### WHAT IS EXPECTED
Take each line from the material below that includes the string "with" and copy it.

### RECORDED DATA
----------

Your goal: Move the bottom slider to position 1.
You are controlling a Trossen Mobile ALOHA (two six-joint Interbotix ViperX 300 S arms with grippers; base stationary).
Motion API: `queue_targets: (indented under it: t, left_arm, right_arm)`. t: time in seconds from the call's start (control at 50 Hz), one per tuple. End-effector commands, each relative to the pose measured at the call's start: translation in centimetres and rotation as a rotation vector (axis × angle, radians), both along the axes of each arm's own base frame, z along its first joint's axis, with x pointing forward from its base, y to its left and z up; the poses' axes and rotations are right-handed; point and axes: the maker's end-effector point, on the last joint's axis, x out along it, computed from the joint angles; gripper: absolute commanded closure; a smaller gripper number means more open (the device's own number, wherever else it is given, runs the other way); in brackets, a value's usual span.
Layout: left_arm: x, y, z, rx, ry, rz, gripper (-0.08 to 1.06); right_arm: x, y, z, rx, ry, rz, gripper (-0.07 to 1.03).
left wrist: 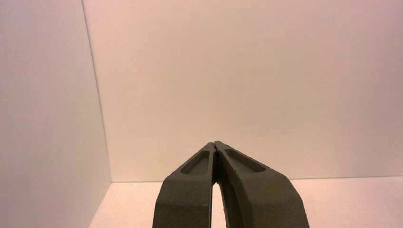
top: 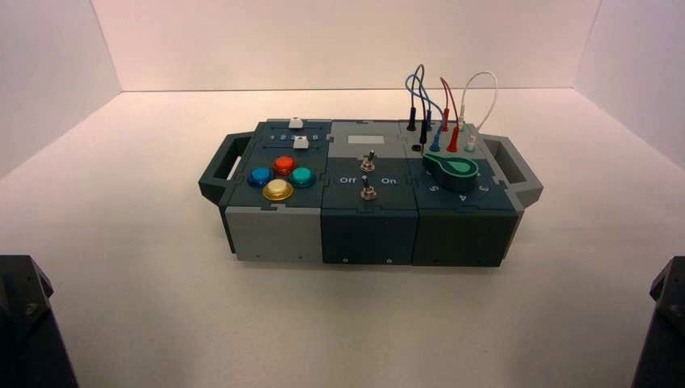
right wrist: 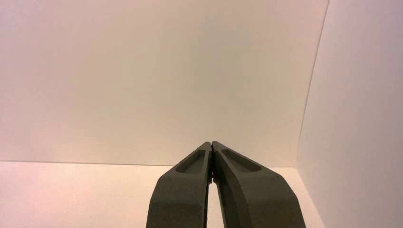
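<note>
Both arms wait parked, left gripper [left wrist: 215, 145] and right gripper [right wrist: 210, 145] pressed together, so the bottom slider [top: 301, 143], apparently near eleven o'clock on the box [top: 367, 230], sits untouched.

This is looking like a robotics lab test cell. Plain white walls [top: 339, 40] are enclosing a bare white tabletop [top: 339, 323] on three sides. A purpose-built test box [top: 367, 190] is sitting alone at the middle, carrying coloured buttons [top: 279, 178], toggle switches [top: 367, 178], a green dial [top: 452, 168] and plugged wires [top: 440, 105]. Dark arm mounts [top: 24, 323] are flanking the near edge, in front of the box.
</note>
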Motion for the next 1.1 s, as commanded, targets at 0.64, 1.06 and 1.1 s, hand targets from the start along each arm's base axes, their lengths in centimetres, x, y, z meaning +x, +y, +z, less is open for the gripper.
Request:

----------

### ANSWER BOX
You are controlling a Trossen Mobile ALOHA (two six-joint Interbotix ViperX 300 S arms with grippers; base stationary).
Motion API: `queue_targets: (indented under it: t, left_arm, right_arm)`. t: time in seconds from the call's start (control at 50 Hz), one per tuple. End-effector commands, each relative to the pose measured at the call's start: translation in centimetres and rotation as a rotation vector (axis × angle, radians), both along the axes of each arm's own base frame, z along its first joint's axis, with x pointing forward from its base, y to its left and z up; the poses' axes and rotations are right-handed; point and axes: the maker's end-effector point, on the last joint's axis, x out along it, computed from the joint angles; gripper: absolute commanded closure; a smaller gripper number means more open (the device's own number, wherever else it is given, runs the other way); in brackets, a value's usual span.

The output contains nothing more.